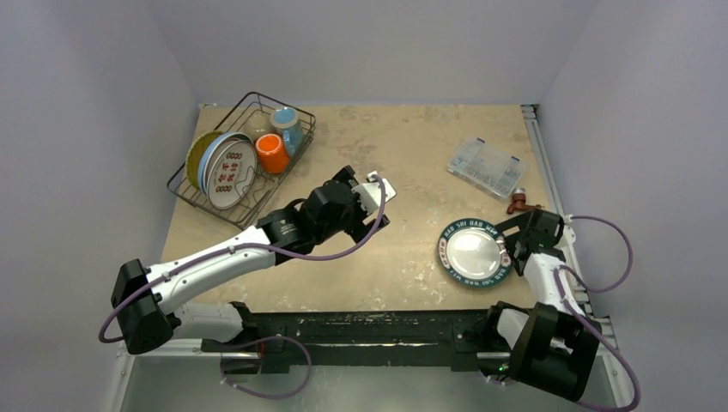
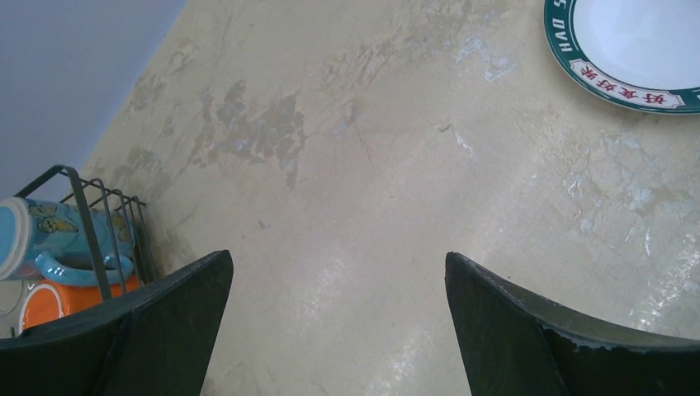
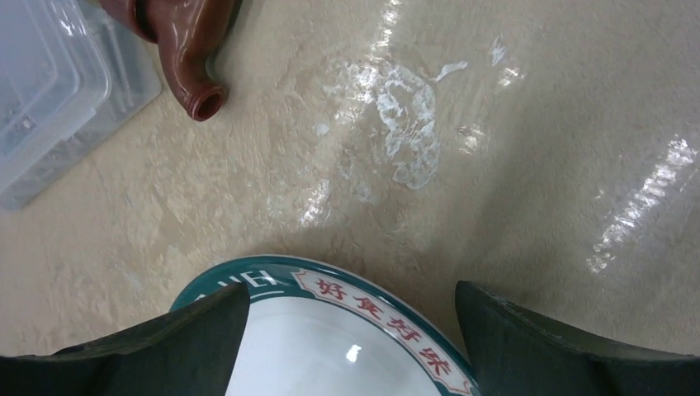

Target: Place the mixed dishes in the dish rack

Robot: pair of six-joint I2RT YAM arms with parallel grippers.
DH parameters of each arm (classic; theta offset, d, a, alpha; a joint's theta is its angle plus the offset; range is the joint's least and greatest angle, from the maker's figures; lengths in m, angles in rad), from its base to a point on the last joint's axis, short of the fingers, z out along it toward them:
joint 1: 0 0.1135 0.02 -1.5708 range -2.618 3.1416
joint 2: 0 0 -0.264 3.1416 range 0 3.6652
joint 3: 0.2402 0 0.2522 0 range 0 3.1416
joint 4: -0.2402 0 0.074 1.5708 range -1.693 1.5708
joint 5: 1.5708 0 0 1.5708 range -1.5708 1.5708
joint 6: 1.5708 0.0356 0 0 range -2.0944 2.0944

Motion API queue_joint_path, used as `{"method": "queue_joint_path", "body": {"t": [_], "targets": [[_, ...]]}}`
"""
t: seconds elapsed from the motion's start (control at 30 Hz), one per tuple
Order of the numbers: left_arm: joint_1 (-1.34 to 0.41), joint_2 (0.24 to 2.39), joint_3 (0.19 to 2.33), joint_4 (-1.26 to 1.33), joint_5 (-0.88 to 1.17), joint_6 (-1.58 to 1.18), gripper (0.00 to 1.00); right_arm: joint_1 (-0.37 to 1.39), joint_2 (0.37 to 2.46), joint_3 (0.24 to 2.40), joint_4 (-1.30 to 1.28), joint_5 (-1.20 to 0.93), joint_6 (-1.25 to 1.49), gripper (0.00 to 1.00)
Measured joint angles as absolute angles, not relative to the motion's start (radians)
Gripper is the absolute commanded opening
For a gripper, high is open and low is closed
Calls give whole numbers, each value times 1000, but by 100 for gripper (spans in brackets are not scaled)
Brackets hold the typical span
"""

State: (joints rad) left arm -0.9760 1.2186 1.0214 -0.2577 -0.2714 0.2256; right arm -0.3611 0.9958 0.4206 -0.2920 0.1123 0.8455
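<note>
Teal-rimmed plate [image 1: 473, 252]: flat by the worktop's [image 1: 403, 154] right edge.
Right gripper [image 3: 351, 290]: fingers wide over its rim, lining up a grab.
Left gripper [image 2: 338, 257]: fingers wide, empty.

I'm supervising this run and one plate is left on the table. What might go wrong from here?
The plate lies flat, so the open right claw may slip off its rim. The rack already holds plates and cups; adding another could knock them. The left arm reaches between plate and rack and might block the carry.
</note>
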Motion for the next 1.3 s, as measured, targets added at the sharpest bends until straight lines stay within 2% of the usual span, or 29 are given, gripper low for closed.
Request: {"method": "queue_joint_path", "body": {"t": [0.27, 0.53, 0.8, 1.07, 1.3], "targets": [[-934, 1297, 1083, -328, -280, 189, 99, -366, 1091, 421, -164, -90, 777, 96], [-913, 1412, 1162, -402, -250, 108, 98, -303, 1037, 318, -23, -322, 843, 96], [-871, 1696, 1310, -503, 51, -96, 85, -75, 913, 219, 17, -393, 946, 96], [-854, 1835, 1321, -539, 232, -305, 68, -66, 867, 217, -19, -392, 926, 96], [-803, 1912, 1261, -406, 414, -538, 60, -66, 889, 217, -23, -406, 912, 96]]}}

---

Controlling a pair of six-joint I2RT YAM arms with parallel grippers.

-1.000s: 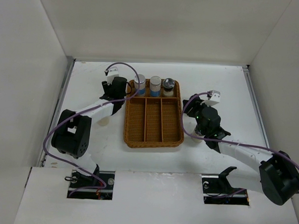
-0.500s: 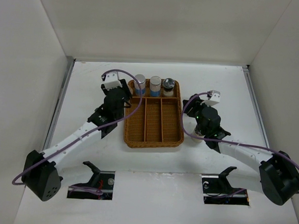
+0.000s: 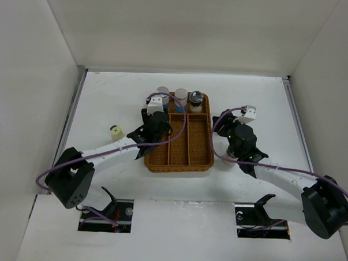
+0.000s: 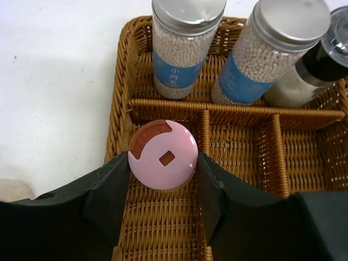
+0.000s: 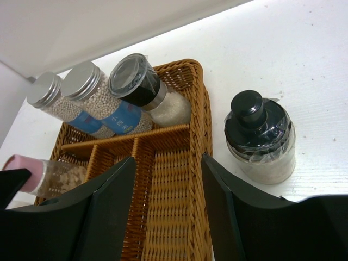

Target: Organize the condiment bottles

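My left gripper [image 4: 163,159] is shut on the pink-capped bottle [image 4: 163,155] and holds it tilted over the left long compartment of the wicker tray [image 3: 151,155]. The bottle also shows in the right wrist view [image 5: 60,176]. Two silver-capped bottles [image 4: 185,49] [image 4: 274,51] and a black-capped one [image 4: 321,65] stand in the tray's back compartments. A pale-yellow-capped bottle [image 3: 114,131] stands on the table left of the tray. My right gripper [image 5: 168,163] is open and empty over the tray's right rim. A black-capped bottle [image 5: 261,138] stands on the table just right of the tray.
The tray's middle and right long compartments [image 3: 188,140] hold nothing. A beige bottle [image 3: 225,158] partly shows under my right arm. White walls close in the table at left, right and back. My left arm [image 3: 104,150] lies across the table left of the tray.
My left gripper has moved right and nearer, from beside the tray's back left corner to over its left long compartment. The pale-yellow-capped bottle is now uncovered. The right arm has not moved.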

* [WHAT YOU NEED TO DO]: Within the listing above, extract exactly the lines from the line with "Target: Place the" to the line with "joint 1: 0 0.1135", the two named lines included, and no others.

* [YOUR RESPONSE]:
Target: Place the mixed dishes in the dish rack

Robot: pair of six-joint I2RT YAM arms with parallel grippers.
DH parameters of each arm (classic; theta offset, d, a, alpha; a joint's theta is its angle plus the offset; range is the joint's least and greatest angle, from the maker's figures; lengths in m, angles in rad), from its base to a point on the last joint's axis, short of the fingers, z out along it toward them:
joint 1: 0 0.1135 0.02 -1.5708 range -2.618 3.1416

The exercise requires nothing more than what has been given.